◆ EXERCISE ◆
Nothing but the lines from the one containing "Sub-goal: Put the" through the last line of the data below should be returned, each copied exactly.
*** Opening COLLECTED DATA ***
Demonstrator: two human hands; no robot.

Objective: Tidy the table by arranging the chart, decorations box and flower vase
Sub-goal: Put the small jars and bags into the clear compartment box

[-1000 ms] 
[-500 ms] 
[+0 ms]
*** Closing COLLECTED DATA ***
◆ PROBLEM SOLUTION ◆
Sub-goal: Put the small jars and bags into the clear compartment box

[-1000 ms] 
[-500 ms] 
[+0 ms]

The output for this exercise is finished.